Spring Framework MVC Path Traversal Flaw Targets Static Resource Handling on Non-Compliant Servlet Containers

A path traversal vulnerability has been identified in Spring Framework MVC applications when deployed on Servlet containers that do not enforce strict URI path canonicalization. The flaw specifically affects applications serving static resources through Spring's resource handling mechanism, raising the risk of unauthorized file access on vulnerable configurations.

Applications become exposed when three conditions align simultaneously: the application is deployed as a WAR or with an embedded Servlet container; the underlying Servlet container fails to reject suspicious URI path sequences as specified in the Jakarta Servlet 6.1 specification; and the application serves static resources using Spring's resource handling capabilities.
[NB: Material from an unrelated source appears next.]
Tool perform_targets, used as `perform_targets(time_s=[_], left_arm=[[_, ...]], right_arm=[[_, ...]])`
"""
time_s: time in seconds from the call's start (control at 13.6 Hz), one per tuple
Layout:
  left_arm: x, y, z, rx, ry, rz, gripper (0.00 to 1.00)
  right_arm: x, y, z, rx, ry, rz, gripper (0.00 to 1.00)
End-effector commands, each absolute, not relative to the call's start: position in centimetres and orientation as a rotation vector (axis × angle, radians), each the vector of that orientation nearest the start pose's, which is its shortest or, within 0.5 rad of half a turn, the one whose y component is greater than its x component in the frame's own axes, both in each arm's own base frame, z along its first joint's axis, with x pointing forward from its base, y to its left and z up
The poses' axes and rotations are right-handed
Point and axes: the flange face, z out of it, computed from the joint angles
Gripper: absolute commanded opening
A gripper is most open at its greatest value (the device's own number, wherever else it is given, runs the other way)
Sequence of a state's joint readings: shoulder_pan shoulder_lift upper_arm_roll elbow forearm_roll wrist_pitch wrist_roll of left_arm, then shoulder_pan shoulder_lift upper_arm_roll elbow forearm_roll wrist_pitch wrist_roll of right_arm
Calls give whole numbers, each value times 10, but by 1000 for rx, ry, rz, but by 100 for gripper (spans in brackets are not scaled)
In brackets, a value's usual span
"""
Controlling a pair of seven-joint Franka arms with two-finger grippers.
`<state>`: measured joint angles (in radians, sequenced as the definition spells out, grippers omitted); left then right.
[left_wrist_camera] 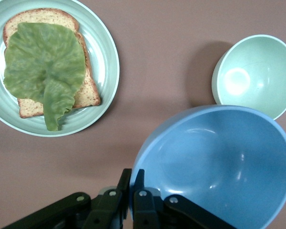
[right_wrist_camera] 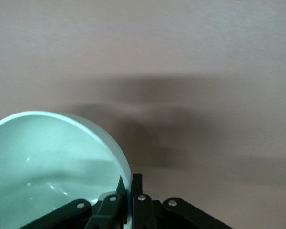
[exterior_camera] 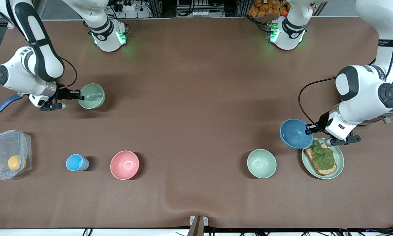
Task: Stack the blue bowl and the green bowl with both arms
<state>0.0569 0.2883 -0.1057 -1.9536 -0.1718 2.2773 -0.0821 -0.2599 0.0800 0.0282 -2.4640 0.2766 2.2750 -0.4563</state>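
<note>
My left gripper (exterior_camera: 309, 129) is shut on the rim of the blue bowl (exterior_camera: 294, 133), which hangs tilted above the table beside the toast plate. In the left wrist view one finger sits inside the blue bowl (left_wrist_camera: 219, 162) and one outside, at the left gripper (left_wrist_camera: 133, 183). Toward the right arm's end, my right gripper (exterior_camera: 79, 95) is shut on the rim of the green bowl (exterior_camera: 92, 95). The right wrist view shows the right gripper (right_wrist_camera: 129, 188) pinching the green bowl (right_wrist_camera: 52, 162) at its wall. Whether this bowl is off the table I cannot tell.
A twin green bowl (exterior_camera: 261, 163) (left_wrist_camera: 255, 74) stands nearer the front camera beside a green plate (exterior_camera: 339, 154) (left_wrist_camera: 108, 62) with toast and lettuce. A pink bowl (exterior_camera: 124, 165), a light-blue cup (exterior_camera: 75, 162), a clear box (exterior_camera: 6, 144) holding a yellow fruit, and a blue handle (exterior_camera: 3, 105) lie toward the right arm's end.
</note>
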Motion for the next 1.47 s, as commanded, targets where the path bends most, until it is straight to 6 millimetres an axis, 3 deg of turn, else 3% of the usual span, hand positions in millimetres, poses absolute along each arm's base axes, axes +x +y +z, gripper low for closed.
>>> perform_targets(time_s=[0.0, 0.22, 0.44, 0.73, 0.95, 1.1, 1.39], left_arm=[[606, -32, 345, -3313, -296, -44, 0], [607, -45, 345, -3317, -294, -45, 0], [608, -60, 344, -3328, -262, -45, 0], [604, -87, 345, -3343, -262, -22, 0], [601, -111, 348, -3353, -289, -11, 0], [601, -111, 347, -3353, -292, -8, 0], [603, -108, 350, -3352, -313, -8, 0]], right_arm=[[441, -47, 274, -2862, 82, 285, 0], [443, -5, 292, -2878, 154, 304, 0], [442, 57, 296, -2908, 285, 331, 0], [438, 113, 300, -2923, 436, 324, 0], [436, 177, 302, -2923, 559, 258, 0], [429, 220, 298, -2916, 613, 228, 0], [438, 288, 293, -2866, 813, 217, 0]])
This combination creates an attack surface that could allow malicious actors to access files outside the intended web root directory.

Testing has confirmed that applications running on Apache Tomcat or Eclipse Jetty remain protected, provided default security features remain enabled. However, the Spring team warns that not all Servlet containers and configuration variants could be verified, prompting a strong recommendation for all users to upgrade to the latest version of org.springframework:spring-web. Organizations running custom or less common Servlet container implementations should treat this as a priority update given the uncertainty around container-specific behaviors.